WINDHOEK - People who eat higher levels of dietary fibre and whole grains have lower rates of non-communicable diseases (NCDs) compared with people who eat lesser amounts, while links for low glycaemic load and low glycaemic index diets are less clear.
The glycemic index is a number from 0 to 100 assigned to a food, with pure glucose arbitrarily given the value of 100, which represents the relative rise in the blood glucose level two hours after consuming that food
Observational studies and clinical trials conducted over nearly 40 years reveal the health benefits of eating at least 25g to 29g or more of dietary fibre a day, according to a series of systematic reviews and meta-analyses published in The Lancet journal on 10 January 2019.
The results suggest a 15-30 percent decrease in all-cause and cardiovascular related mortality when comparing people who eat the highest amount of fibre to those who eat the least.
+Eating fibre-rich foods also reduced incidence of coronary heart disease, stroke, type 2 diabetes and colorectal cancer by 16-24 percent. Per 1,000 participants, the impact translates into 13 fewer deaths and six fewer cases of coronary heart disease.

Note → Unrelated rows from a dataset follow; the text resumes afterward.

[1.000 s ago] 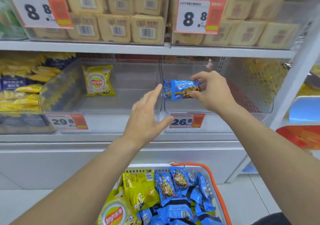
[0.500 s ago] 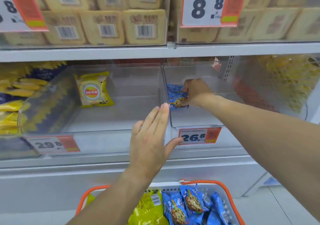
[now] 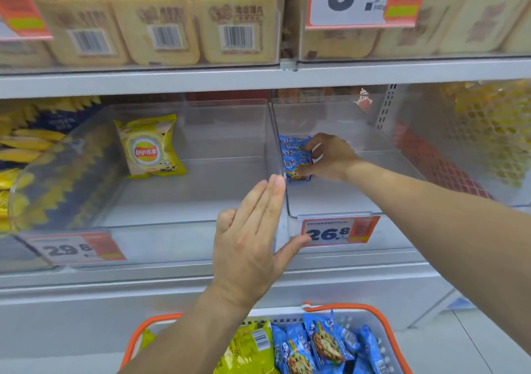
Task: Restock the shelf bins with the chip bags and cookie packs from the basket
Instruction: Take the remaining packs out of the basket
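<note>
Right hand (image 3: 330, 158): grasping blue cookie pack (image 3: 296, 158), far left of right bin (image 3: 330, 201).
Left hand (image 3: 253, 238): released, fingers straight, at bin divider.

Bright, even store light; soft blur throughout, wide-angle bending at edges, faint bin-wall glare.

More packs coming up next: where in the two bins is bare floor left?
Left bin: bare floor right of the chip bag. Right bin: bare in front and right of the cookie packs, which the right hand crowds.
</note>
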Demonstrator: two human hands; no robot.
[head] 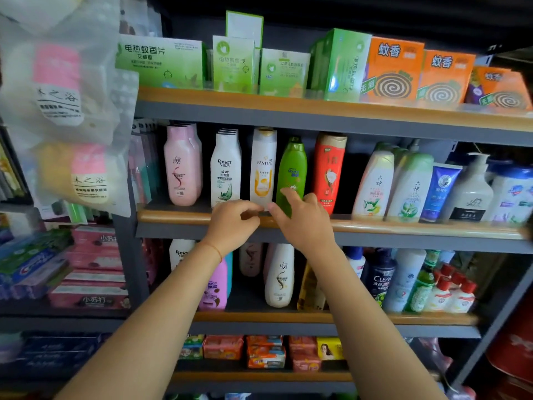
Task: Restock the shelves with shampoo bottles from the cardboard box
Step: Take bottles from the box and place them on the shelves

In addition, a meta-analysis of clinical trials suggested that increasing fibre intakes was associated with lower bodyweight and cholesterol, compared with lower intakes.
The study was commissioned by the World Health Organisation to inform the development of new recommendations for optimal daily fibre intake and to determine which types of carbohydrate provide the best protection against non-communicable diseases (NCDs) and weight gain.